By that time I thought "If it were possible to diff old and new scanner outputs and commit only actual changes...". But scanning speed wasn't the biggest problem anymore - we needed to improve search time next. At the beginning of April database schema change was committed and scanning became major issue again.

Next long-awaited feature was automatic recursion detection in the tree constructor. The source of the problem is that filesystem links are not always detectable by the client. Suppose you have a directory A and you create a symbolic link B in it pointed to A. Then SMB protocol client would see that B is just a plain directory and it has a subdirectory B and so on infinitely. If A has a huge subtree then it is copied each time SMB client enters B resulting very huge scanner output and of course big database workload. Solution was to calculate MD5 digest for each directory and compare against it's ancestors. If a match occurs then directory parent's MD5 is compared to that ancestor's MD5. Recursion is said to be detected if along the path to the root we find a chain of directories which MD5s are the same as of such chain moved to the end of the path (current directory) and overall number of items in that chain's directories is bigger than a certain threshold.

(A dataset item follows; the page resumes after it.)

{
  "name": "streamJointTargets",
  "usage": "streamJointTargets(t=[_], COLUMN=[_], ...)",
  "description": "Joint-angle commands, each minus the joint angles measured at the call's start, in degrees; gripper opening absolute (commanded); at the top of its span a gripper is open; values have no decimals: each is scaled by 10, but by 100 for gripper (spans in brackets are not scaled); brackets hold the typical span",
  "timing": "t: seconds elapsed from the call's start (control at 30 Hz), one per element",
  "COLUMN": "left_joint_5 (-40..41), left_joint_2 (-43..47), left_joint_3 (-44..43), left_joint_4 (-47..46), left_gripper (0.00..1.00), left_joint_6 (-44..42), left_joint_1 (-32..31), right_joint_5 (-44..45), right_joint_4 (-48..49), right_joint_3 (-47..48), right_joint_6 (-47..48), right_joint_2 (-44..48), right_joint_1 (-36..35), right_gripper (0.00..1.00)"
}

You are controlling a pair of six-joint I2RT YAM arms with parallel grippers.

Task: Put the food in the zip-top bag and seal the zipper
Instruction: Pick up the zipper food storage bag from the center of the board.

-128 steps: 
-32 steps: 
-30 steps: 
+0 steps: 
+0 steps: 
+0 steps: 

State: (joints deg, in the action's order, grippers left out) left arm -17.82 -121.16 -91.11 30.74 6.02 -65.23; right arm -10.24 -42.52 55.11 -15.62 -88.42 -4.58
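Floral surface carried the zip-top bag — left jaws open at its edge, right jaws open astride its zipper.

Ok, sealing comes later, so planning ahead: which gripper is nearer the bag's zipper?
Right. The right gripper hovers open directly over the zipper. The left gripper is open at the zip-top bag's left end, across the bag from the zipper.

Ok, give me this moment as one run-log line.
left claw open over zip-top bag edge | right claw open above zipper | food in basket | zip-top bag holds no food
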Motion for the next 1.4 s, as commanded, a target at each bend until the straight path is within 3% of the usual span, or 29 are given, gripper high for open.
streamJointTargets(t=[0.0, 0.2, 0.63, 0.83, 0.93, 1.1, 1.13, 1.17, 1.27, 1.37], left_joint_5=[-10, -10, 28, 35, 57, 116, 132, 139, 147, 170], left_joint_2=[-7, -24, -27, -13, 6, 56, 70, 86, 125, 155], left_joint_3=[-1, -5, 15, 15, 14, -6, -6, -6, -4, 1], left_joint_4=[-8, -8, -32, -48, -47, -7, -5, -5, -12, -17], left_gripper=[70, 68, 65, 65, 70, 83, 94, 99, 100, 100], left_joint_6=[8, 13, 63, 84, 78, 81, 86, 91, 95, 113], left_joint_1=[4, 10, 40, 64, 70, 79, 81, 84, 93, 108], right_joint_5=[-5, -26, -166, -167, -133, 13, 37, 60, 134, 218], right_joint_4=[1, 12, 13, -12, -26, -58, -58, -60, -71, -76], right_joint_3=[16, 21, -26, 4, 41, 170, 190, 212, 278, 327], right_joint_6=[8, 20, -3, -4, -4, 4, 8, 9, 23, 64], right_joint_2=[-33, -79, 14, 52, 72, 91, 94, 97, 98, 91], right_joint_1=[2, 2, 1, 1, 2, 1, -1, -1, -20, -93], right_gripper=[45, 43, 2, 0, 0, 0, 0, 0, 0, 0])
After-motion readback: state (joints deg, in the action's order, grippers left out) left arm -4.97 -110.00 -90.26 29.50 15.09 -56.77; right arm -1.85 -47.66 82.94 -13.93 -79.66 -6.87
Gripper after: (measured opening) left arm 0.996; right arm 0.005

The latter condition provides a scale for a chain size: from 1 if linked directory is large to the threshold if there is a directory with only one child - the link itself.

Recursion detection is very useful feature if there are shares with recursive links. But there are very few such shares in our environment.

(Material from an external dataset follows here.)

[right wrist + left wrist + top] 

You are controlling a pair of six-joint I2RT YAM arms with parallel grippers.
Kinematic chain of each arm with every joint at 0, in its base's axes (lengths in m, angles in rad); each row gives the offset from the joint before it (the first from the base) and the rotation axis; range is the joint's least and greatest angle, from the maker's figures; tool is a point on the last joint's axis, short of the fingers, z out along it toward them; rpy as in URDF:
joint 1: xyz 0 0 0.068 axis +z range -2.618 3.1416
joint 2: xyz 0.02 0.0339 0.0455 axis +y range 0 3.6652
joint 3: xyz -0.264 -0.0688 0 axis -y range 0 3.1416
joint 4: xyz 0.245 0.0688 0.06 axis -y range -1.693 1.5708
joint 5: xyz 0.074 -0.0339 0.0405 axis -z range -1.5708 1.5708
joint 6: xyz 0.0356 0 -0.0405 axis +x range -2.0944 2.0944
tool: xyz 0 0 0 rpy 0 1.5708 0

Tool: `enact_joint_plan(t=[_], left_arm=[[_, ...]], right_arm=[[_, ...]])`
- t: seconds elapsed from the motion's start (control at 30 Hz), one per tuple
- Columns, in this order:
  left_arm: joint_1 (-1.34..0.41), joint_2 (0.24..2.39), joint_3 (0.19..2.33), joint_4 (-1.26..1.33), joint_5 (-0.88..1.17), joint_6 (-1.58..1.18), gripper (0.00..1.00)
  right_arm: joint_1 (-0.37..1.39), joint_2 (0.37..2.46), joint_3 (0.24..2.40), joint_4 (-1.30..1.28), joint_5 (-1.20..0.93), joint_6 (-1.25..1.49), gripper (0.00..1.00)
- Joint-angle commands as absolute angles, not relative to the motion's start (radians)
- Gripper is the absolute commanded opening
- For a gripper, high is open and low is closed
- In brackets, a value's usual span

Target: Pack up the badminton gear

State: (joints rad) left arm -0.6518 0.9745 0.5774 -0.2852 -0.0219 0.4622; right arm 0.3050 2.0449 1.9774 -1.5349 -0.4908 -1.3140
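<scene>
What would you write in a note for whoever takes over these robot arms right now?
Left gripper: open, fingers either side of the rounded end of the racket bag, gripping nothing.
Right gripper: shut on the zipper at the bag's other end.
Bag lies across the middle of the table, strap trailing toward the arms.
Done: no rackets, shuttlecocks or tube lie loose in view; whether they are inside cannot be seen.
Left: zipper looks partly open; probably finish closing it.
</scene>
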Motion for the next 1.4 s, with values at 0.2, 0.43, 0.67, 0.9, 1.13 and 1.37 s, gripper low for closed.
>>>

The next idea was quite simple to implement: if two shares have the same SHA1 digest then keep only one copy of contents in the database. This was supposed to reduce amount of files in the database for hosts with same contents via both SMB and FTP. But in reality this wasn't very helpful since some changes can occur between SMB and FTP scanning and which is more frustrating when a filename is not good enough it is shown differently via SMB and FTP. The latter argument kicks the whole idea to the ground.

So the only last hope remained - to construct a diff against old contents. Compared to previous work this was a big task with a huge amount of new code in libuguu but it is finally done and currently is being tested on our installation.

Tree diffing is very straightforward: first the whole old tree is reconstructed from a file, then while constructing a new tree using protocol-dependent walker, tree constructor compares new contents against old ones. If a new directory is added (respectively an old one is deleted) tree constructor prints the whole subtree with prefix '+' (respectively '-'). Same goes for files. If only size or number of items in a directory (or just size in case of a file) has been changed then only the directory (file) is printed with '*' modifier. Strictly speaking, output is a bit more complex to help further processing by the database updating script.

Dullness of the algorithm can be viewed in a situation when just some directory's name has been changed and that directory has a huge subtree. Then two trees will be presented in diff (one with '-' prefix and the other with '+'). However in uguu we keep tsvector of entire path for each file to allow searching in full paths. So we would have to update the entire subtree anyway.

Now uguu has scanners for FTP, SMB and WebDAV (the latter was written last weekend and is still quite unreliable). All of them use the tree constructor from libuguu and thus have all the features described above.

PS. Thanks Radist for pointing out some errors.